In case You want to do something like facing in Your milling machine, You will need something like the Wohlhaupter boring / facing tool.
Sometimes the workpiece cannot be machined in the lathe. Maybe the workpiece is too big or the cut has to be made in a very eccentric place. Luckily there is a tool which can do facing in the milling machine.

In the video I present this tool and I also take it apart, clean it and then put it back together. This is a german Wohlhaupter UPA3 boring/facing head with a radial feed utility. It is really versatile and it also bored a big hole in my wallet


----------



## mmcmdl (Feb 8, 2020)

I got me a Wohlhauper , and a Narex , and sold my 2 Enco B/F heads . I kept the Narex and Wohlhaupter because these are truly fine precision instruments . Compare these to the best Criterion boring heads available and there is no comparison . I've peeled tenths out of bores with solid carbide bars with no problem . Nice post on the repair .


----------



## Alcap (Feb 8, 2020)

I never used a boring head but figured it was just a fancy easy to adjust boring bar but I'm not sure what your " radial feed " would be for and why you would make adjustments while it was running ?  Could you explain ?


----------



## Norppu (Feb 8, 2020)

Normally a boring head can only be used to move in the direction of the hole (Axial direction). This is fine if You do not need any flat surface around the hole. You might get it done by repeatedly adjusting the boring head and do a few rounds in between.
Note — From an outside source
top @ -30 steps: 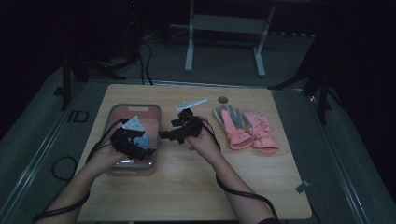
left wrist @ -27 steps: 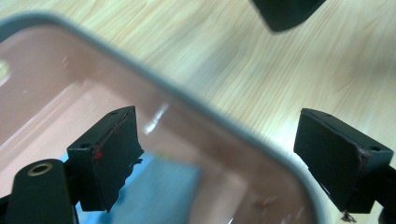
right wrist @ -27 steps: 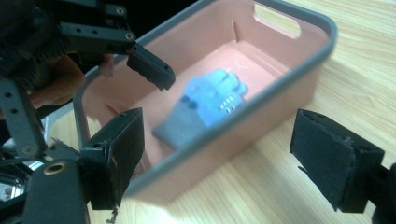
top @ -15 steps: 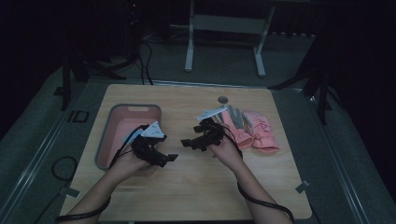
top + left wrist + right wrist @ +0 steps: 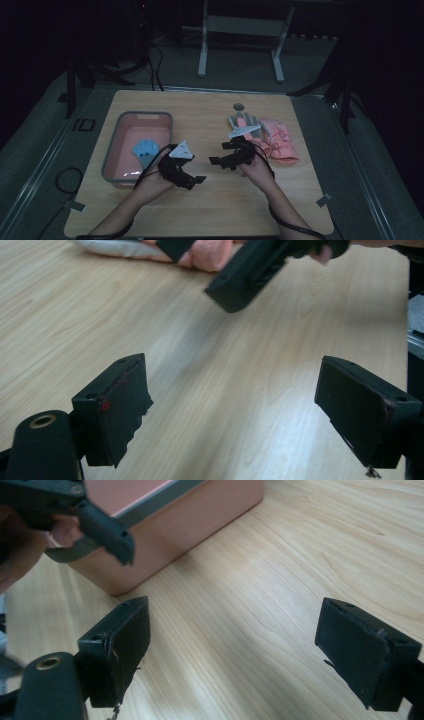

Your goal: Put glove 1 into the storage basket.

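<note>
Left gripper (image 5: pixel 192 176): near centre of the pale wooden bench (image 5: pixel 210 215), fingers (image 5: pixel 117 405) released and spread wide, nothing between them.
Right gripper (image 5: pixel 220 161): at 2 o'clock from the left one, just apart, fingers (image 5: pixel 120 645) released, nothing held.
Pink rectangular plastic tub (image 5: pixel 117 150): at 10 o'clock of the left gripper, a small blue glove (image 5: pixel 145 149) lying inside it.
Pink and grey fabric gloves (image 5: pixel 272 137): at 1 o'clock of the right gripper, flat on the bench.
</note>
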Available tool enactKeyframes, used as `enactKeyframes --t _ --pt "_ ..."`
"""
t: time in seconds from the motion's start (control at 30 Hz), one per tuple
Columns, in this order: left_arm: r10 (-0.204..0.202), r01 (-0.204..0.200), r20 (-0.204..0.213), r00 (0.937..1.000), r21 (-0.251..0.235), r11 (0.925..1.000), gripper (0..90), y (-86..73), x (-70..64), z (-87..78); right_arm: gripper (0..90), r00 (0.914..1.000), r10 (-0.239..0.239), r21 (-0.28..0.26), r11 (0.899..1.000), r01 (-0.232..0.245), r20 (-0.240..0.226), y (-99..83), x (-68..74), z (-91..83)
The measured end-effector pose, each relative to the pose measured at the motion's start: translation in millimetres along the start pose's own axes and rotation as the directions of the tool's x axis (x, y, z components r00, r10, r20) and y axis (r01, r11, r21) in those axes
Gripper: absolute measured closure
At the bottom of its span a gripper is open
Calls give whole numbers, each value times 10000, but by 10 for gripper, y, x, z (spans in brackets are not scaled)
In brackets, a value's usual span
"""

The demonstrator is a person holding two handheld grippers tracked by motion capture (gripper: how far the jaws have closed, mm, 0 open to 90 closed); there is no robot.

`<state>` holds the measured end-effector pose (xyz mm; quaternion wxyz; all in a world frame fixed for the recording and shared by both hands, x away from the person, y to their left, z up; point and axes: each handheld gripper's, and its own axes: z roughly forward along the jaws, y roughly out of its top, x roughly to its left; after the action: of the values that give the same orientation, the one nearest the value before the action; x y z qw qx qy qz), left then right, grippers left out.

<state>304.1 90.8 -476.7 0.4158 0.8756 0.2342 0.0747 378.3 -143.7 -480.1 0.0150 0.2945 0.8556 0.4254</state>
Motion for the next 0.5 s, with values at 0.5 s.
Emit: enactKeyframes --t 0.5 --pt "93 -127 827 9965 405 9991 143 -289 -256 418 141 9989 160 -347 9993 -145 450 -363 -173 -233"
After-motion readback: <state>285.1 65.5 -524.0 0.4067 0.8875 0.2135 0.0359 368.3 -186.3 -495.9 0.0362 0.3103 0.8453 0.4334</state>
This is exactly what this boring head does. It feeds the cutting edge in the radial direction when needed thus effectively doing a facing operation on the work piece.

There is a nice presentation on how this works. Unfortunately the language is German - but operation is multilingual


----------



## mmcmdl (Feb 8, 2020)

Alcap said:


> I never used a boring head but figured it was just a fancy easy to adjust boring bar but I'm not sure what your " radial feed " would be for and why you would make adjustments while it was running ? Could you explain ?
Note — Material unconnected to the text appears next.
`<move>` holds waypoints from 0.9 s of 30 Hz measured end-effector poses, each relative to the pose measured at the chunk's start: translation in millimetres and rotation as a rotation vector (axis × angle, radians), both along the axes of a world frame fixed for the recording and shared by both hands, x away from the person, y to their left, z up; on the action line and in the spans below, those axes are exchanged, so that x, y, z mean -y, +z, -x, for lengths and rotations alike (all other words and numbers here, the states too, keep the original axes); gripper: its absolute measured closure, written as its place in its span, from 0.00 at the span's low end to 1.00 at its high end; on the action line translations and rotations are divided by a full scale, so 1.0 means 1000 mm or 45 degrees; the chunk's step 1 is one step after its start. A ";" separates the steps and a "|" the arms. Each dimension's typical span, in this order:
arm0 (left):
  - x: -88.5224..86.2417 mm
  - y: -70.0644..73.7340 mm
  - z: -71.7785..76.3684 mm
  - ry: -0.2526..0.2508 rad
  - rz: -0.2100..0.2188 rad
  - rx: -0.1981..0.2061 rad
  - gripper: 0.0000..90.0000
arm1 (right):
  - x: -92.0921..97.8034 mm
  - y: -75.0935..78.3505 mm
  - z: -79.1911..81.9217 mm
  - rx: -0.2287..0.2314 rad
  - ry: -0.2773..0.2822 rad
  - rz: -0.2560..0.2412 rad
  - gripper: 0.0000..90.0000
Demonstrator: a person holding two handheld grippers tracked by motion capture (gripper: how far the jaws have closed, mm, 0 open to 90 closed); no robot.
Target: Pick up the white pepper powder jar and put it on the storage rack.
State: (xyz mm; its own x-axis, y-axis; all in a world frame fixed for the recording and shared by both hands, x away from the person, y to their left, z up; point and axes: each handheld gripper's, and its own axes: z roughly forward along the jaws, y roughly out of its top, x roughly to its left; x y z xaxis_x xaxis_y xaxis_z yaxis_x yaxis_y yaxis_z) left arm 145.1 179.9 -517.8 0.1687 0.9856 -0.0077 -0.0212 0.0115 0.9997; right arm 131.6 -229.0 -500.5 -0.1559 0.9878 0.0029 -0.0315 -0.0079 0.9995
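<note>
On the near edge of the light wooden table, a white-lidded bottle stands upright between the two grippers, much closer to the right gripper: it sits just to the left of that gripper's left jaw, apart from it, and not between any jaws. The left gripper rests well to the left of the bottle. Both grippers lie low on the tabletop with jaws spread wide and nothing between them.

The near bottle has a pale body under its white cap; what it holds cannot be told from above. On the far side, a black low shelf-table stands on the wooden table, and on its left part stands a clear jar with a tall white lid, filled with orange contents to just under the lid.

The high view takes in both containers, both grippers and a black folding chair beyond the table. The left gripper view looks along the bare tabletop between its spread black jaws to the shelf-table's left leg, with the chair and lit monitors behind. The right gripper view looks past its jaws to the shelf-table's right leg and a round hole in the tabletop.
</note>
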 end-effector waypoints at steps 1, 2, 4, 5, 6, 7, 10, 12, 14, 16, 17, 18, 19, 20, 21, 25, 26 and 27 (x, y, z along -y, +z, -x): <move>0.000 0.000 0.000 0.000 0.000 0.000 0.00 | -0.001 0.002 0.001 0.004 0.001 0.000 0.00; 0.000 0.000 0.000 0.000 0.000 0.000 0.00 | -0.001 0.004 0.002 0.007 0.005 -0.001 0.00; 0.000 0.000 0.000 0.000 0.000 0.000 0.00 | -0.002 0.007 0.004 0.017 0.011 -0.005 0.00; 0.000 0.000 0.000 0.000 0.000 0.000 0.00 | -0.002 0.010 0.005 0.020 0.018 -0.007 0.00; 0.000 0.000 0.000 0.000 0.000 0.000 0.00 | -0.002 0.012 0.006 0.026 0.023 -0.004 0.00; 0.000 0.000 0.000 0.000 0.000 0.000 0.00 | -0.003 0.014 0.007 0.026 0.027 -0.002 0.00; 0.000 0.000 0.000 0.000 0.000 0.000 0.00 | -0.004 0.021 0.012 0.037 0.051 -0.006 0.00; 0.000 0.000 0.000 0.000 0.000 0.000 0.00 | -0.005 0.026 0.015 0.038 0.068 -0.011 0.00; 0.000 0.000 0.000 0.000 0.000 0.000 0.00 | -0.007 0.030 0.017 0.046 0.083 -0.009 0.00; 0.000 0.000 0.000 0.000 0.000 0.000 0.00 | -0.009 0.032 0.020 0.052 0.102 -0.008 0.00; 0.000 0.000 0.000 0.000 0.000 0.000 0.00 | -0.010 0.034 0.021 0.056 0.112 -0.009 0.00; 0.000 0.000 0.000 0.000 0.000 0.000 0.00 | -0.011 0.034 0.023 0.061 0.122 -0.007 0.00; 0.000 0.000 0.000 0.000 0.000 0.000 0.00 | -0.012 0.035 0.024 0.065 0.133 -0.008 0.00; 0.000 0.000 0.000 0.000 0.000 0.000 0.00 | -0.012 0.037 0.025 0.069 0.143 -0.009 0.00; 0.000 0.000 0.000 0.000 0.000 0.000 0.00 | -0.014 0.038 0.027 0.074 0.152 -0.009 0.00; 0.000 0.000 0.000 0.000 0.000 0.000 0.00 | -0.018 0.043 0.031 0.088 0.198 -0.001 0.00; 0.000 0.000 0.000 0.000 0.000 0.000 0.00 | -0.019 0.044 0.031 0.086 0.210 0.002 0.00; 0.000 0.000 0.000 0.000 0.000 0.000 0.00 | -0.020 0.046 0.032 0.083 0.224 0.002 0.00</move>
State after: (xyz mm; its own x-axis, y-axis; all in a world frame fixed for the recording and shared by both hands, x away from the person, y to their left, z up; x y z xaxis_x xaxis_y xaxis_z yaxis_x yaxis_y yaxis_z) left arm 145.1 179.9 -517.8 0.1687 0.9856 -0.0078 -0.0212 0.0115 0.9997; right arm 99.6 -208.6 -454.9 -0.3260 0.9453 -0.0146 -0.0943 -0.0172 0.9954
The head can feed outward/inward while rotating . Close tolerance applications such as DOD jobs have geometric tolerancing call outs lots of times . Bores and faces have to be perpendicular to tenths for bearing surfaces . This tool does it in 1 set-up . The head is also used when doing internal snap ring / spiral lock groves . Feeds out to the stop and pops off . Works as a very accurate boring head allowing threading on cnc machines . It will also bore tapered holes with the adjustable radial feeds . Just a few examples .


----------



## mmcmdl (Feb 8, 2020)

And of course , is an obsolete tool item if you have cnc capabilities .


----------



## Briney Eye (Feb 8, 2020)

Very thorough video. Well done.

I watched a new-in-the-box 2-1/8" Narex go for $539.99 yesterday on eBay. It was painful, but I have other immediate priorities right now.


----------



## Lo-Fi (Feb 9, 2020)

Thanks! A timely video as I have acquired a UP3 with an SK arbor. I need to remove it and machine an R8 arbor to suit. 

Its such a lovely tool. Built up to a quality, not down to a price point. Makes most of my other tooling look very cheap by comparison, though.


----------



## mmcmdl (Feb 9, 2020)

Lo-Fi said:


> Thanks! A timely video as I have acquired a UP3 with an SK arbor. I need to remove it and machine an R8 arbor to suit.


Luckily mine is a MT2 shank . I just use an MT to R8 adapter for the BP .


----------